As an implementation, the training process of the Transformer model is as follows:
Firstly, collecting M real face images and M forged face images generated based on depth forging; then, respectively positioning the human face regions in the M real human face images and the M forged human face images by adopting a RetinaFace model, and cutting and extracting the human face regions; then, the extracted real face image and the forged face image are reconstructed based on the phase spectrum, and M real face images obtained through reconstruction form a forward sample set p ═ p1,p2,…,pMAnd the reconstructed M forged face images form a negative direction n ═ n1,n2,…,nM}; setting the label of each sample in the positive sample set to be 1, and setting the label of each sample in the negative sample set to be 0; finally, p and n are input into the network shown in FIG. 4 for training. Preferably, M is 100.

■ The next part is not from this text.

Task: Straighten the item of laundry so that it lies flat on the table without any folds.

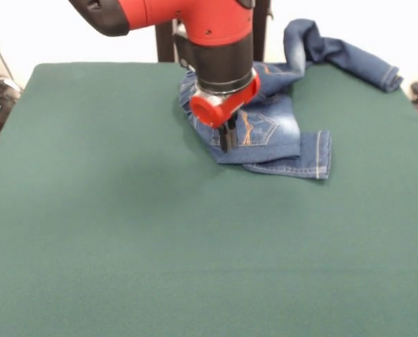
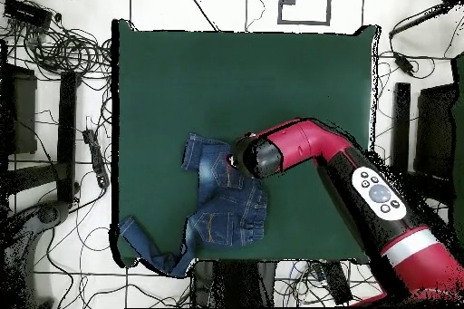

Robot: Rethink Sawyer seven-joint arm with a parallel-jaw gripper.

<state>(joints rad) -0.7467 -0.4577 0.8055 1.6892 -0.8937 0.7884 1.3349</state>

S103: and counting the number of the forged video frames and the number of the real video frames, and if the former is larger than the latter, considering the video to be detected as a forged video, and otherwise, considering the video to be detected as a real video.
Example 2
The following describes the processing flow by taking the detection of one video frame as an example. Firstly, extracting a face region from a video frame by adopting a RetinaFace model, and then obtaining a face image after phase spectrum reconstruction by adopting formulas (1) - (3).
For each phase spectrum reconstructed gray-scale face image, the size of the image is firstly adjusted to 256 × 256, and then the image is cut into image blocks of 32 × 32 size, so as to obtain 64 image blocks, and each image block is mapped to 32 × 32-1024 dimensions through linear mapping. The 64 image block embeddings and the 1 × 1024 dimensional learnable classification embeddings (vectors indicated by the leftmost bands in fig. 3) constitute a 65 × 1024 dimensional embeddings. Considering that the positional relationship between image blocks is meaningful for understanding the contents of an image, a final 65 × 1024 dimensional embedding is obtained as an input of the transform model by adding a 65 × 1024 dimensional learnable position embedding to the embedding.
The above-mentioned 65X 1024 dimensional embedding I1The features are extracted by being fed into a Transformer model, wherein the Transformer model is composed of 6 (namely L is 6) network structures shown in FIG. 4, the number of attention heads of a multi-head attention mechanism is 16, and the number of nodes H of the 1 st hidden layer of the multi-layer perceptron is H12048, number of nodes of the 2 nd hidden layer H2Is 1024. After transform coding, outputting a new 65 x 1024 dimensional image representation I2
From I2The 1024-dimensional vector of the 1 st row is extracted and input into the multi-layer perceptron at the top of the graph 3 as the learned category vector, and the perceptron has only 1 hidden layer and 2 nodes and is used for converting the 1024-dimensional input vector into a 2-dimensional category vector, which is {0.03,0.4} because 0.03 is used for converting the 1024-dimensional input vector into the 2-dimensional category vector <0.4, so the video frame is determined to be a fake video frame.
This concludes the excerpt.